Start of Supplied information

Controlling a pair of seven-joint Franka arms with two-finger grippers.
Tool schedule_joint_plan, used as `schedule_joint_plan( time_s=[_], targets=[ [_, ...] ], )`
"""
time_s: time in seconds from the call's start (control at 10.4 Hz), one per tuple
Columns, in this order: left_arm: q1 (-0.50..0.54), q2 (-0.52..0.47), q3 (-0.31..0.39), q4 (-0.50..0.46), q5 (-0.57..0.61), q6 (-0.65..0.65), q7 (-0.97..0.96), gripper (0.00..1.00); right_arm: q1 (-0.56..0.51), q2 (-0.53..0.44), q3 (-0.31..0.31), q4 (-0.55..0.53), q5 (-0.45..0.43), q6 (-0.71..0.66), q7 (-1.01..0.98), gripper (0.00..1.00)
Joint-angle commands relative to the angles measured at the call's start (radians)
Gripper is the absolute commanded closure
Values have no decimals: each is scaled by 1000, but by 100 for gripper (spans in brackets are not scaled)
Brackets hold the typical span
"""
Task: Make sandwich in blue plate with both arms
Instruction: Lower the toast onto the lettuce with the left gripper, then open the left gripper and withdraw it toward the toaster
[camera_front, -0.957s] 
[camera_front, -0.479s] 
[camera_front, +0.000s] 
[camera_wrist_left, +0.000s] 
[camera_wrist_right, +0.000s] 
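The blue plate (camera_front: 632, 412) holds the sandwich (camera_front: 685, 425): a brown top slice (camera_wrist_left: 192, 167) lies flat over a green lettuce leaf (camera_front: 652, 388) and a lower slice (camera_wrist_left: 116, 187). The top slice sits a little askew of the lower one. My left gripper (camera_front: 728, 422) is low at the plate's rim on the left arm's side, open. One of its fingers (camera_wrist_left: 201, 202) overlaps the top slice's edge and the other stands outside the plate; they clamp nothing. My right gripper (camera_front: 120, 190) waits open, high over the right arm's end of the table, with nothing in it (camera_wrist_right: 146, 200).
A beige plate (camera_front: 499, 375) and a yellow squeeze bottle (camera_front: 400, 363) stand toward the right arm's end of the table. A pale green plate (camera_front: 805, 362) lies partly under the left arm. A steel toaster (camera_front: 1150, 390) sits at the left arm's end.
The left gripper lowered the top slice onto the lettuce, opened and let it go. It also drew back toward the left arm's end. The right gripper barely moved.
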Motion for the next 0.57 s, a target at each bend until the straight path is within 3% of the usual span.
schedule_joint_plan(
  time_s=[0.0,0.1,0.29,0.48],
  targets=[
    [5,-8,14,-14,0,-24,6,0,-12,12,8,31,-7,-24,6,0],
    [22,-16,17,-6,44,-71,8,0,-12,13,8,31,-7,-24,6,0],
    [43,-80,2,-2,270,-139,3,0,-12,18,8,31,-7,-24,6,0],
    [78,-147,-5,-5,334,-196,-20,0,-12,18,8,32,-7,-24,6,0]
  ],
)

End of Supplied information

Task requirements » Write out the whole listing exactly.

Reply to the exercise »
Controlling a pair of seven-joint Franka arms with two-finger grippers.
Tool schedule_joint_plan, used as `schedule_joint_plan( time_s=[_], targets=[ [_, ...] ], )`
"""
time_s: time in seconds from the call's start (control at 10.4 Hz), one per tuple
Columns, in this order: left_arm: q1 (-0.50..0.54), q2 (-0.52..0.47), q3 (-0.31..0.39), q4 (-0.50..0.46), q5 (-0.57..0.61), q6 (-0.65..0.65), q7 (-0.97..0.96), gripper (0.00..1.00); right_arm: q1 (-0.56..0.51), q2 (-0.53..0.44), q3 (-0.31..0.31), q4 (-0.55..0.53), q5 (-0.45..0.43), q6 (-0.71..0.66), q7 (-1.01..0.98), gripper (0.00..1.00)
Joint-angle commands relative to the angles measured at the call's start (radians)
Gripper is the absolute commanded closure
Values have no decimals: each is scaled by 1000, but by 100 for gripper (spans in brackets are not scaled)
Brackets hold the typical span
"""
Task: Make sandwich in blue plate with both arms
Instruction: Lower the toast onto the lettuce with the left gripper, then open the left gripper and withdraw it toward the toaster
[camera_front, -0.957s] 
[camera_front, -0.479s] 
[camera_front, +0.000s] 
[camera_wrist_left, +0.000s] 
[camera_wrist_right, +0.000s] 
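The blue plate (camera_front: 632, 412) holds the sandwich (camera_front: 685, 425): a brown top slice (camera_wrist_left: 192, 167) lies flat over a green lettuce leaf (camera_front: 652, 388) and a lower slice (camera_wrist_left: 116, 187). The top slice sits a little askew of the lower one. My left gripper (camera_front: 728, 422) is low at the plate's rim on the left arm's side, open. One of its fingers (camera_wrist_left: 201, 202) overlaps the top slice's edge and the other stands outside the plate; they clamp nothing. My right gripper (camera_front: 120, 190) waits open, high over the right arm's end of the table, with nothing in it (camera_wrist_right: 146, 200).
A beige plate (camera_front: 499, 375) and a yellow squeeze bottle (camera_front: 400, 363) stand toward the right arm's end of the table. A pale green plate (camera_front: 805, 362) lies partly under the left arm. A steel toaster (camera_front: 1150, 390) sits at the left arm's end.
The left gripper lowered the top slice onto the lettuce, opened and let it go. It also drew back toward the left arm's end. The right gripper barely moved.
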Motion for the next 0.57 s, a target at each bend until the straight path is within 3% of the usual span.
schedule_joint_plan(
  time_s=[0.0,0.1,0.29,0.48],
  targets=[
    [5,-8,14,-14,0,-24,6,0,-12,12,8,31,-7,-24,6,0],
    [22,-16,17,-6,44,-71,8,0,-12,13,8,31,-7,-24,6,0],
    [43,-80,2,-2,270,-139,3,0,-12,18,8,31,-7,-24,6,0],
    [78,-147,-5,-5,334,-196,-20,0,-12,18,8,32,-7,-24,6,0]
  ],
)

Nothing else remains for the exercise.